## Exercise details:
The expected output is each line below containing "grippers", copied in full.

## Collected data:

________________

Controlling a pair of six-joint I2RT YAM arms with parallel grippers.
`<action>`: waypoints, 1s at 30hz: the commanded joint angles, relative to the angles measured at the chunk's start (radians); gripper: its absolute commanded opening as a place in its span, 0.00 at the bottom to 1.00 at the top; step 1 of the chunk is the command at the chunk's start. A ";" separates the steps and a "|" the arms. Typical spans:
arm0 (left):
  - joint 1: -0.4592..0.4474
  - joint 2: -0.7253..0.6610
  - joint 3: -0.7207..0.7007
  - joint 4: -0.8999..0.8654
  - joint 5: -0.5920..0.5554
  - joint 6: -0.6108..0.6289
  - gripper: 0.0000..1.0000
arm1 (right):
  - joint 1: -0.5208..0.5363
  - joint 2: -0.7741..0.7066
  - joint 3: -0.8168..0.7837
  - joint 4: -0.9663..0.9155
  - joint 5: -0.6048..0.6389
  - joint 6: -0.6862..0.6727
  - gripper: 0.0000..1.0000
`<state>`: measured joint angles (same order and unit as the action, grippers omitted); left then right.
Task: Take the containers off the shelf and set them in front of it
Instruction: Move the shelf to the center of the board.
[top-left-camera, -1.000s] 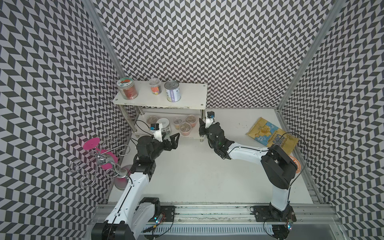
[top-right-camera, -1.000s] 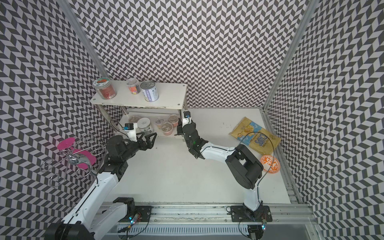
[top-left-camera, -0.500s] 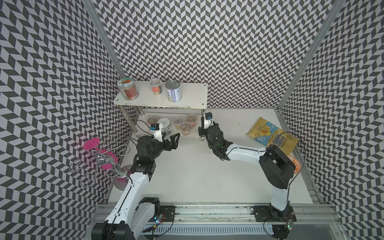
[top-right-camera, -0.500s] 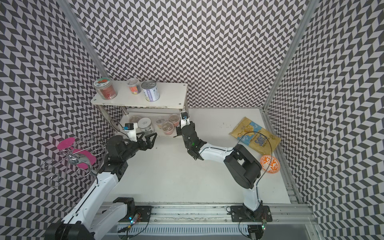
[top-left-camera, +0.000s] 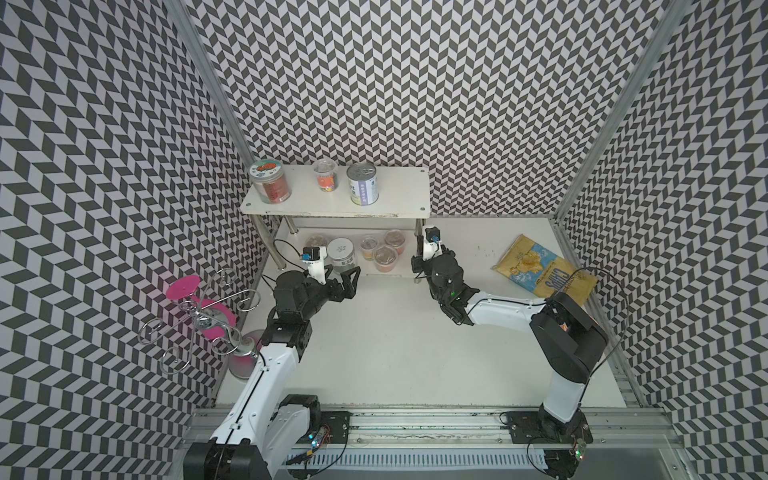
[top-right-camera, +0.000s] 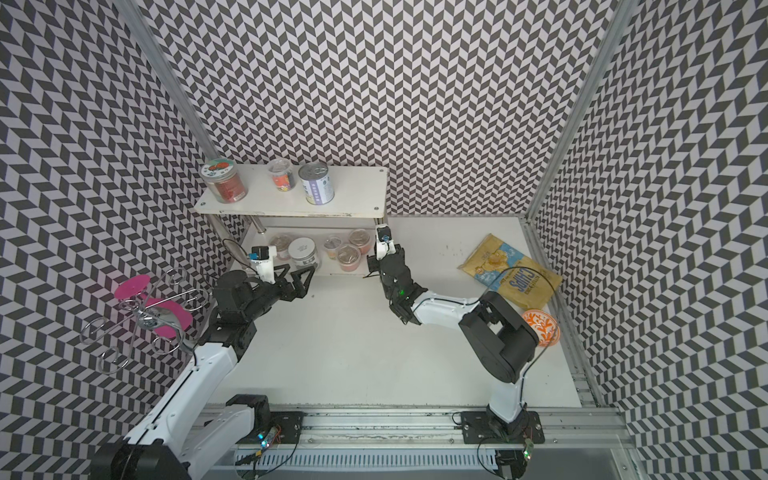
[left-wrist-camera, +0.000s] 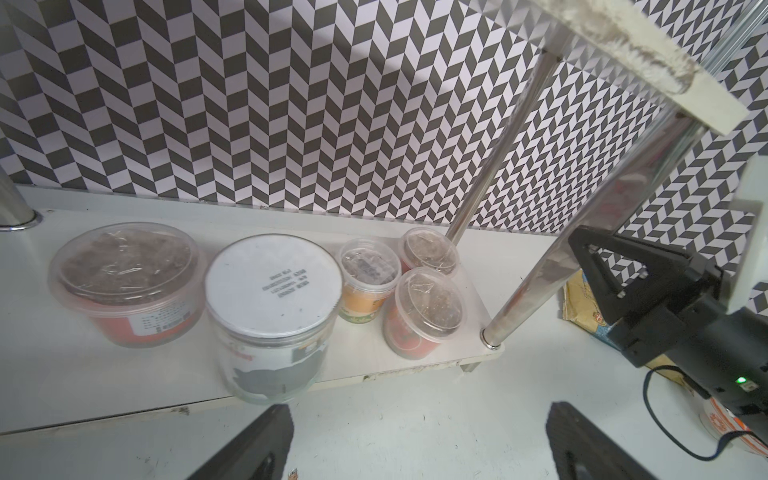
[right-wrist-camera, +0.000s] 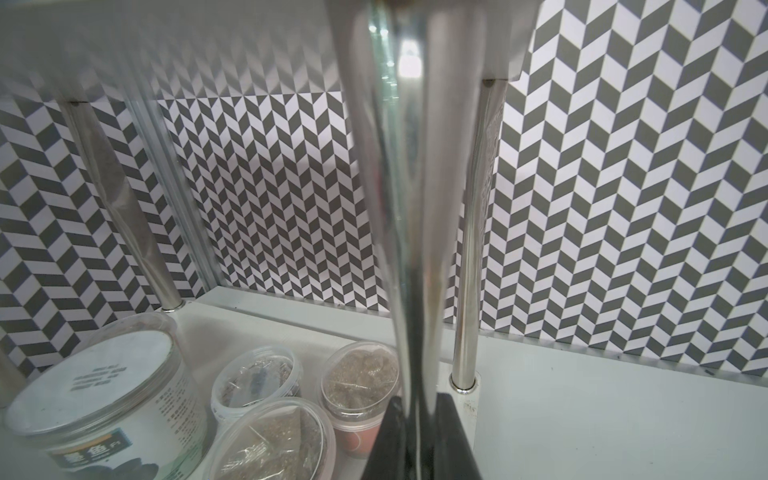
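Note:
The white two-tier shelf (top-left-camera: 399, 199) stands at the back. Its top board carries a red-filled jar (top-left-camera: 270, 183), a small cup (top-left-camera: 325, 175) and a tin can (top-left-camera: 363, 183). On the lower board sit a white-lidded clear jar (top-left-camera: 341, 251) and several film-topped cups (top-left-camera: 385, 257). My left gripper (top-left-camera: 341, 277) hangs open just in front of that jar (left-wrist-camera: 272, 286), with nothing between its fingers. My right gripper (right-wrist-camera: 419, 432) is shut on the shelf's front right chrome leg (right-wrist-camera: 411, 208), beside the nearest cup (right-wrist-camera: 361, 374).
A yellow-blue chips bag (top-left-camera: 540, 274) lies at the right of the table. An orange-patterned bowl (top-right-camera: 540, 328) sits behind my right arm's elbow. A chrome wire stand with pink discs (top-left-camera: 199, 299) stands at the left wall.
My right gripper has moved slightly towards the shelf and closed on its front right leg. The left arm has stayed still and open.

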<state>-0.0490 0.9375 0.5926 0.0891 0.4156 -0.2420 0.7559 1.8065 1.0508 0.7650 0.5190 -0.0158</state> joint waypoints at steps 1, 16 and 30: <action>0.001 0.005 0.023 0.020 0.014 0.017 1.00 | -0.060 -0.079 -0.051 0.098 0.102 -0.021 0.08; 0.014 0.059 0.093 -0.010 -0.082 0.092 0.99 | -0.189 -0.307 -0.294 0.122 0.074 -0.047 0.08; 0.159 0.252 0.179 0.068 -0.072 0.272 0.90 | -0.309 -0.492 -0.462 0.115 -0.027 -0.084 0.08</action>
<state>0.0811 1.1465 0.7238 0.1066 0.3054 -0.0238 0.4915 1.3762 0.5961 0.7910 0.4313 -0.0532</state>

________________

## Written reply:
Controlling a pair of six-joint I2RT YAM arms with parallel grippers.
`<state>`: measured joint angles (same order and unit as the action, grippers omitted); left then right.

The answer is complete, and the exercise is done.